OAB decide que curso de advogada sobre violência obstétrica não é ataque a médicos

Presidente do Conselho Regional de Medicina de São Paulo, Irene Abramovich acionou OAB contra advogada que informa mulheres sobre direitos no parto.


A Ordem dos Advogados do Brasil decidiu arquivar uma ação movida em março deste ano pela presidente do Conselho Regional de Medicina de São Paulo, o Cremesp, contra a advogada Letícia Siquelli Monaco por oferecer cursos sobre violência obstétrica. Para Irene Abramovich, as aulas que ensinavam mulheres a se defenderem de violações na gravidez e no parto tinham como objetivo “instigar as mulheres a denunciarem os médicos” e, por isso, a OAB deveria tomar “as providências cabíveis” contra a profissional.

Em resposta a uma nota do Intercept sobre o assunto, o Cremesp afirmou que o uso da expressão violência obstétrica, por si só, seria uma agressão aos médicos, seguindo o entendimento misógino do Conselho Federal de Medicina, o CFM. “O termo é inapropriado e deve ter seu uso abolido, visto que estigmatiza a prática médica e interfere de forma prejudicial na relação médico-paciente”, afirmou o órgão liderado por Abramovich.

Denunciada ao Tribunal de Ética e Disciplina da OAB-SP, Monaco conseguiu o apoio de 1.016 colegas de profissão em um abaixo-assinado em repúdio à ação do Cremesp, anexado como parte de sua defesa. “Obviamente, nós advogadas e advogados temos o dever de defender todas as mulheres”, diz o documento, ressaltando que isso “faz parte do juramento que fazemos quando nos tornamos profissionais do direito”.

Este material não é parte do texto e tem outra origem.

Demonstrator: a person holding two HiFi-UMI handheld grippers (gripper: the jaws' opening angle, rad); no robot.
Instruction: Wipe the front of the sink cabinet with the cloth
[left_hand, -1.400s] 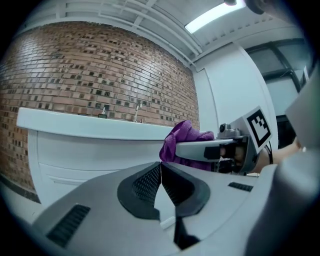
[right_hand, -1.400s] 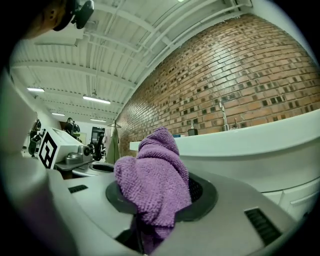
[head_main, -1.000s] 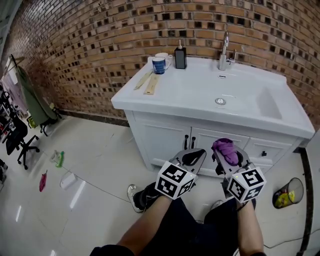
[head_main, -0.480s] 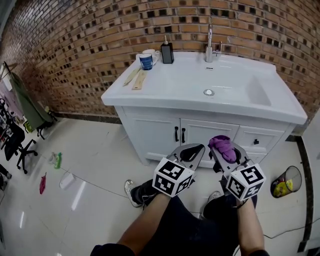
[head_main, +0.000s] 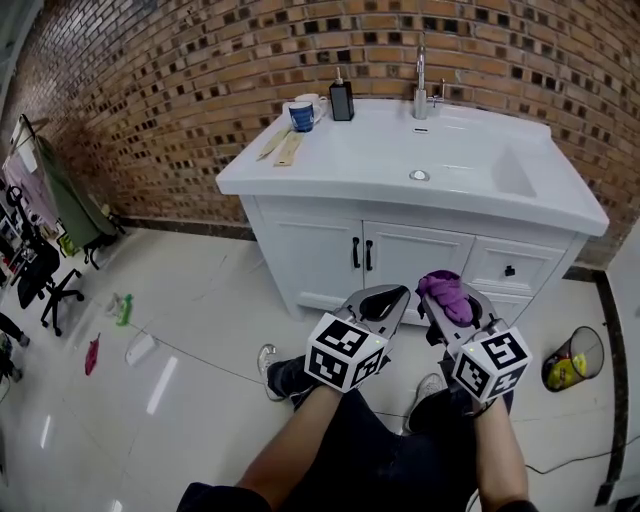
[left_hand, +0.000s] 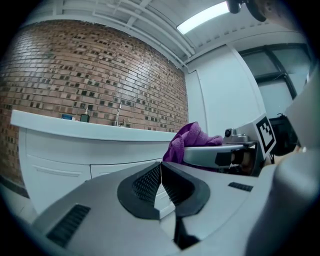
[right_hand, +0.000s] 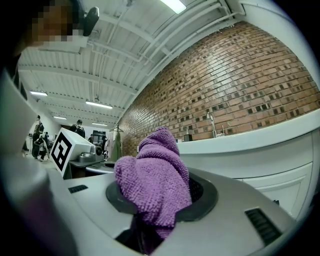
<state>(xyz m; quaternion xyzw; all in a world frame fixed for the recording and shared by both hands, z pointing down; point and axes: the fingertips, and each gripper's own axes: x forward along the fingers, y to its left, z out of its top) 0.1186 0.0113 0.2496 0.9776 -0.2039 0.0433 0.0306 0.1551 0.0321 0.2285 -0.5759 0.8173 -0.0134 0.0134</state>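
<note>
Clamped between the jaws of the right gripper (head_main: 452, 305), a bunched purple cloth (head_main: 446, 292); stands in a lump above the pads, with a tail tucked down into the slot. On the left gripper (head_main: 382, 300), pads pressed together in a thin line, on nothing. Both held side by side, near each other but apart, low over the person's knees and short of the sink cabinet (head_main: 318, 255); touching no door. Between jaw tips and cabinet front, a strip of bare white floor (head_main: 200, 320).

Straight ahead, two doors with dark handles (head_main: 361, 254) along their meeting edges; to the right, a drawer with a dark knob (head_main: 510, 270). Above, the lip of the white countertop (head_main: 340, 170), overhanging the front along its whole length. At the back of the top, a faucet (head_main: 421, 75), a dark soap dispenser (head_main: 342, 98) and a blue mug (head_main: 300, 117); near the left rear corner, wooden pieces (head_main: 283, 148).

Left of the cabinet, wide open floor out to an office chair (head_main: 45, 285), with small bits of litter (head_main: 120, 312) well apart from the grippers. Right, tighter: a wire waste bin (head_main: 572, 362) near the cabinet's right end. Under the left gripper, a shoe (head_main: 285, 378) on the floor.
</note>
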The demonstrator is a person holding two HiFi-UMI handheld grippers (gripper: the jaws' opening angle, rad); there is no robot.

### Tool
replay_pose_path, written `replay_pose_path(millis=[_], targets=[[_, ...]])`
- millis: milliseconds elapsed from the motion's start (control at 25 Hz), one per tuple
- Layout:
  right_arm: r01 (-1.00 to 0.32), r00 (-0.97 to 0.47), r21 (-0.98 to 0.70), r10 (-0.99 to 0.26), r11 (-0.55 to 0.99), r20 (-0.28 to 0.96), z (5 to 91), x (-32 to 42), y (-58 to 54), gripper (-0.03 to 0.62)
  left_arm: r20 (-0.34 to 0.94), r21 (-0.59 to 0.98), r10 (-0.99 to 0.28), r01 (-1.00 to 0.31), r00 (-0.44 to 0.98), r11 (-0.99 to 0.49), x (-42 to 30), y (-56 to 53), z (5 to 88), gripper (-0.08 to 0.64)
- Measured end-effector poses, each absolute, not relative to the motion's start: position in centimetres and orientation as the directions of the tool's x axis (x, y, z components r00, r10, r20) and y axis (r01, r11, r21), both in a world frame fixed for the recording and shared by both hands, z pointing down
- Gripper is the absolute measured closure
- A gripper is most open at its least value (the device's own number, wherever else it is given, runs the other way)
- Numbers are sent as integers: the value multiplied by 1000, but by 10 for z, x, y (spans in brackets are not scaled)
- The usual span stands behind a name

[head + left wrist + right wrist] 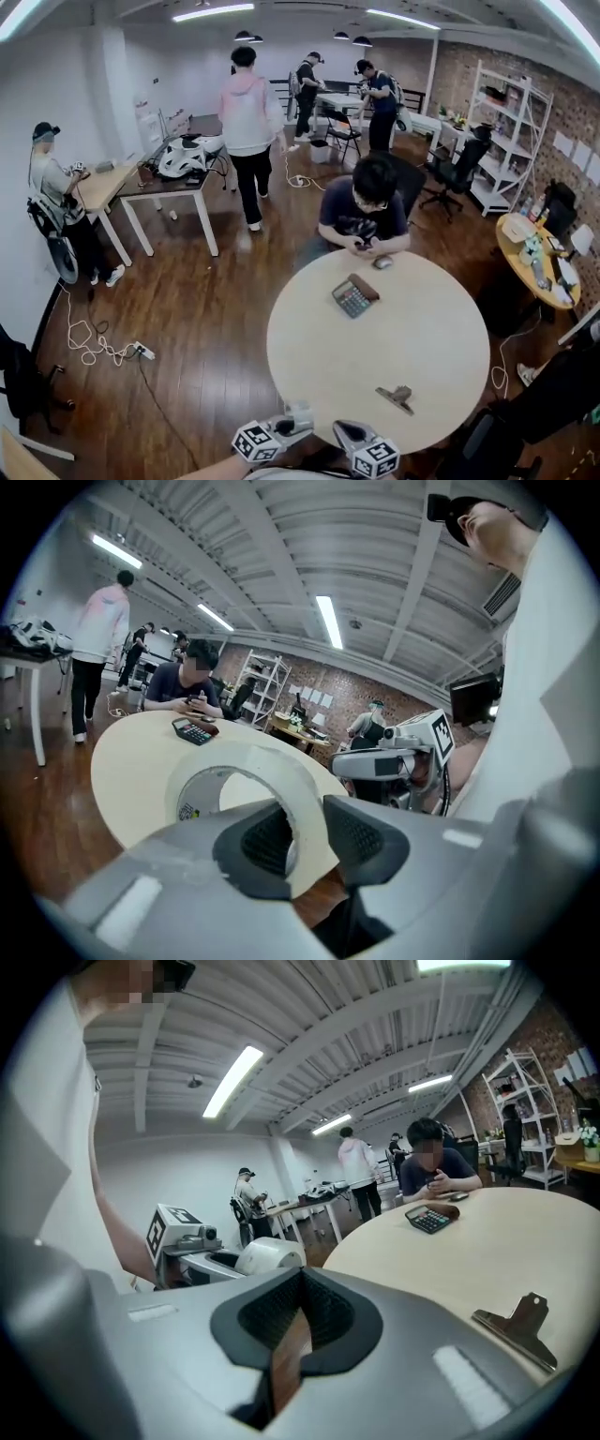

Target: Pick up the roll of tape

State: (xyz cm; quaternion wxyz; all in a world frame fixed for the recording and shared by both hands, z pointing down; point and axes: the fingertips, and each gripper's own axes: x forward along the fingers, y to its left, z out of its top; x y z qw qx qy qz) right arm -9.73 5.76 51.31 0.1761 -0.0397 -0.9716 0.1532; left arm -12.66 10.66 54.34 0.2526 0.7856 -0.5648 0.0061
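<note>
The white roll of tape (pixel 246 778) hangs off the near edge of the round table (pixel 131 761), with my left gripper (pixel 309 841) shut on its wall, one pad inside the ring and one outside. In the head view the roll of tape (pixel 299 416) sits at the bottom, just ahead of the left gripper (pixel 281 429). My right gripper (pixel 354 436) is beside it on the right, shut with nothing between its pads (pixel 323 1321). The right gripper view shows the left gripper (pixel 197 1252) and the roll of tape (pixel 269 1254) to its left.
On the table (pixel 422 328) lie a calculator (pixel 353 296) at the far side and a binder clip (pixel 397 397) near the front right. A person (pixel 364 214) sits at the far edge with a phone. Desks, chairs and several standing people fill the room behind.
</note>
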Motion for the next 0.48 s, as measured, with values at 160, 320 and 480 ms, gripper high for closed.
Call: replay_pose_path(millis=[160, 320, 480], targets=[[42, -951, -304, 131, 952, 280, 498, -88, 77, 586, 238, 364, -915, -903, 326, -227, -123, 129, 527, 454], [22, -957, -313, 110, 950, 267, 494, -70, 95, 586, 200, 353, -931, -908, 307, -224, -114, 151, 523, 454], [10, -954, -307, 101, 951, 282, 499, -51, 115, 586, 179, 358, -935, -905, 306, -228, -99, 170, 522, 453]])
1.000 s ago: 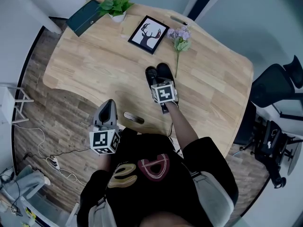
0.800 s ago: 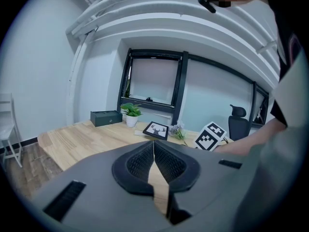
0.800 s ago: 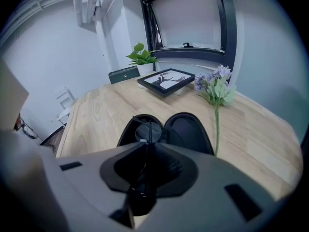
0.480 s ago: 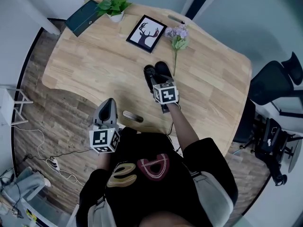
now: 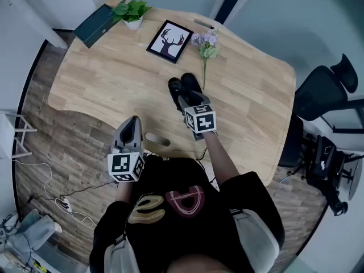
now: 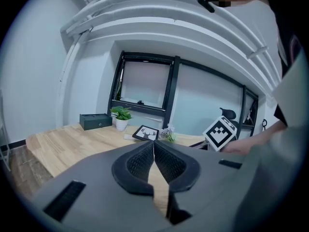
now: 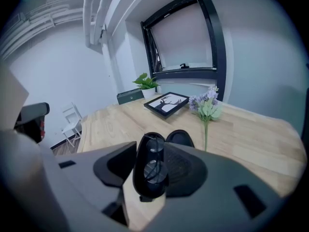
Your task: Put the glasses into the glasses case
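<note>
Only right gripper view shows glasses [image 7: 153,170] inside case [image 7: 179,138].

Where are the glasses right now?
In the right gripper view, low and centre, the glasses lie inside the open black case on the wooden table, just left of the purple flower sprig.

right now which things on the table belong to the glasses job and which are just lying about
Job:
glasses, lying in the open glasses case

Lying about:
deer picture
flower sprig
potted plant
dark box
</note>
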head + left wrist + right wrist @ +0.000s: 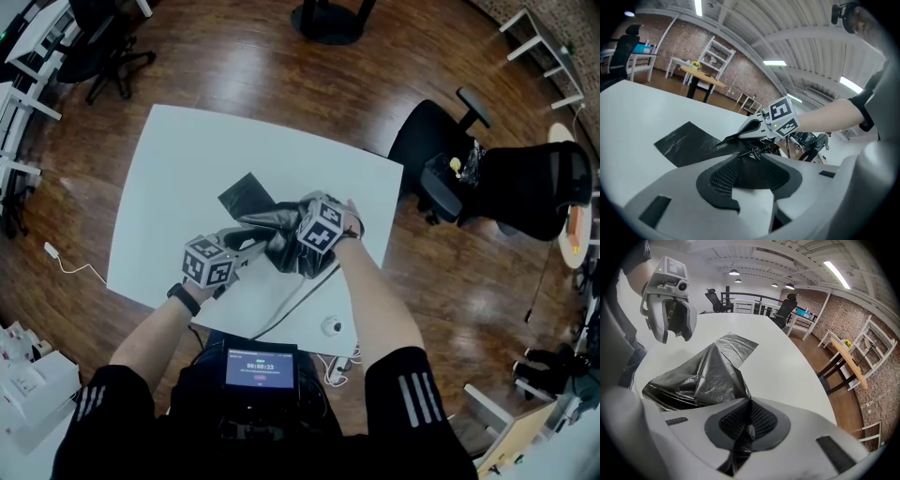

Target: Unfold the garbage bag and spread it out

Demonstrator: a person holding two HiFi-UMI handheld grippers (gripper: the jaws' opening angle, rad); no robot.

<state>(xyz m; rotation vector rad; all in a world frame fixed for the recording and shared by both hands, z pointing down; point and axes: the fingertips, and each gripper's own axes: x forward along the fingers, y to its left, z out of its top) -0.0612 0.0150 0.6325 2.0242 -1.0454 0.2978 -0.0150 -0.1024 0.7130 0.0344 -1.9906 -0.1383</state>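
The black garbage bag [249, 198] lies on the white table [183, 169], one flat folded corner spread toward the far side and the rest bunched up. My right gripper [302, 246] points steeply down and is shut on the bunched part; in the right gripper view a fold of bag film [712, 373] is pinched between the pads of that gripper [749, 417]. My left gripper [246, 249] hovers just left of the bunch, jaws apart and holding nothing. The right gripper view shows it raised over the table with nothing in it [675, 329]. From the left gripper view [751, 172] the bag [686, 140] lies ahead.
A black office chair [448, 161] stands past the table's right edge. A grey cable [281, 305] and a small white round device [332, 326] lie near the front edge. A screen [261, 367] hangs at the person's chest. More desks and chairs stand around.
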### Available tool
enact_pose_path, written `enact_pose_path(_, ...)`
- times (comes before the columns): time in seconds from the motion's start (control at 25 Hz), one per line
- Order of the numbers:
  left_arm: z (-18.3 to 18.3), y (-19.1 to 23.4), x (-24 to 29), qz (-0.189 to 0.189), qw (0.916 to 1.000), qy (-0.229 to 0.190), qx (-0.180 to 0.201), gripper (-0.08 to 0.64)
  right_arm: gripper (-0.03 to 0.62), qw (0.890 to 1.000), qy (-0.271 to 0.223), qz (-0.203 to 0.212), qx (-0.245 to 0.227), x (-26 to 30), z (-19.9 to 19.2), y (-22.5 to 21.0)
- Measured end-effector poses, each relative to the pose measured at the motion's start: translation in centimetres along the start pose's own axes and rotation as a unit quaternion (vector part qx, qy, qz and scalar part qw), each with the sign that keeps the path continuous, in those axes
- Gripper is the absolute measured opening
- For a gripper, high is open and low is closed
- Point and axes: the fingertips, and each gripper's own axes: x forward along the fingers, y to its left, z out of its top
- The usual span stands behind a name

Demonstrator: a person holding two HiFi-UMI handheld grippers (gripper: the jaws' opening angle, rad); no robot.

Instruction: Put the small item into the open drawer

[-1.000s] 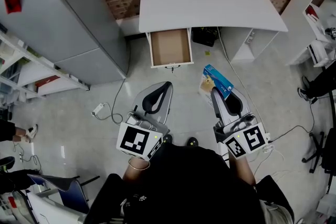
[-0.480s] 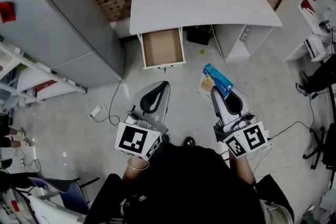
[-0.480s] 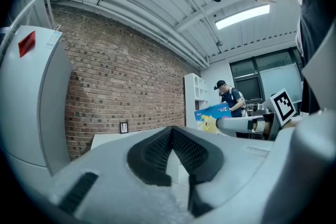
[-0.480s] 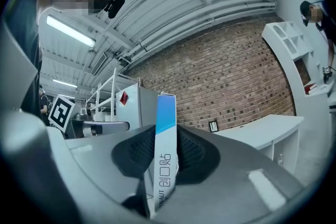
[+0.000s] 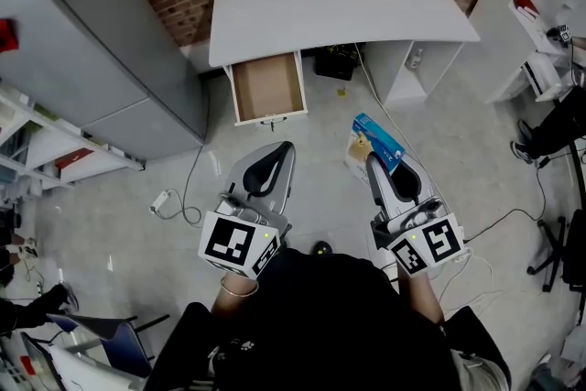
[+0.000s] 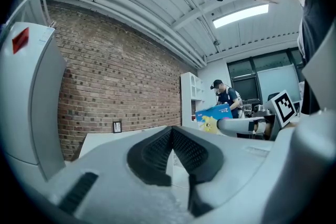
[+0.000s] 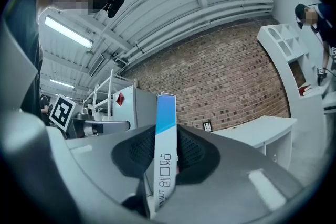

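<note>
My right gripper (image 5: 373, 162) is shut on a small flat blue-and-white box (image 5: 376, 140), which sticks out past its tips; in the right gripper view the box (image 7: 164, 150) stands edge-on between the black pads. My left gripper (image 5: 283, 148) is shut with nothing in it, and its ribbed pads (image 6: 170, 150) meet. The open drawer (image 5: 267, 87) hangs out from under the left end of the white desk (image 5: 339, 3), ahead and to the left of both grippers. Its brown inside shows nothing in it.
A tall grey cabinet (image 5: 92, 41) stands left of the desk, with a white shelf unit (image 5: 46, 160) nearer me. A black box (image 5: 335, 63) sits under the desk. Cables (image 5: 188, 197) trail on the grey floor. Shelves (image 5: 540, 5) and another person are at the right.
The desk and drawer have shifted left and slightly up in the head view. Both grippers keep their places in the view, and the right one still holds the box.
</note>
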Motion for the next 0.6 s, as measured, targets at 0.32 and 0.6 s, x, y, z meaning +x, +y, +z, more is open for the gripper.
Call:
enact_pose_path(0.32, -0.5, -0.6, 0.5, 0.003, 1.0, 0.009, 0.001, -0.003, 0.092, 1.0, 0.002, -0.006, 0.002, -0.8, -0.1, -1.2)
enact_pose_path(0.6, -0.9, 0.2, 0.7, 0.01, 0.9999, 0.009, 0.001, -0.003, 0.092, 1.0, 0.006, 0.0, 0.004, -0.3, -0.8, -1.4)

A defesa de Monaco lembra que não só a OAB, como a ONU, a Organização Mundial da Saúde e a Organização dos Estados Americanos são unânimes no reconhecimento da violência obstétrica como uma violação de direitos humanos. E frisa então que, enquanto especialista em violência contra a mulher, a advogada tem o dever de “trabalhar de todos os modos para reduzir e erradicar tal prática violenta e repugnante” – um abuso que, na gestão de Jair Bolsonaro, chegou a ser incentivado pelo próprio Ministério da Saúde, como mostrou o Intercept em maio.

“Entendemos como deve ser desagradável um órgão de classe como o Conselho Federal de Medicina e seus Conselhos Regionais assistirem, de tempos em tempos, as condutas muitas vezes criminosas de seus membros e que chocam a sociedade”, prossegue o documento, citando uma resolução do próprio CFM que afirma caber aos conselhos de medicina disciplinar a conduta dos profissionais. Para a defesa, a ação do Cremesp “representa a busca de censura” da advogada “na defesa dos direitos humanos das mulheres”.

Analisando a representação, a Comissão de Ética e Disciplina decidiu por seu arquivamento, considerando que é função do advogado “informar os direitos que a população possui” e que Monaco busca “claramente” fazer isso, não tendo cometido qualquer infração. “Profissionais que incorrem em erros devem, sim, ser investigados por seus respectivos conselhos de classe”, escreveu o assessor da comissão Rubens Capistrano Cacais, destacando que a premissa “se estende aos médicos também”.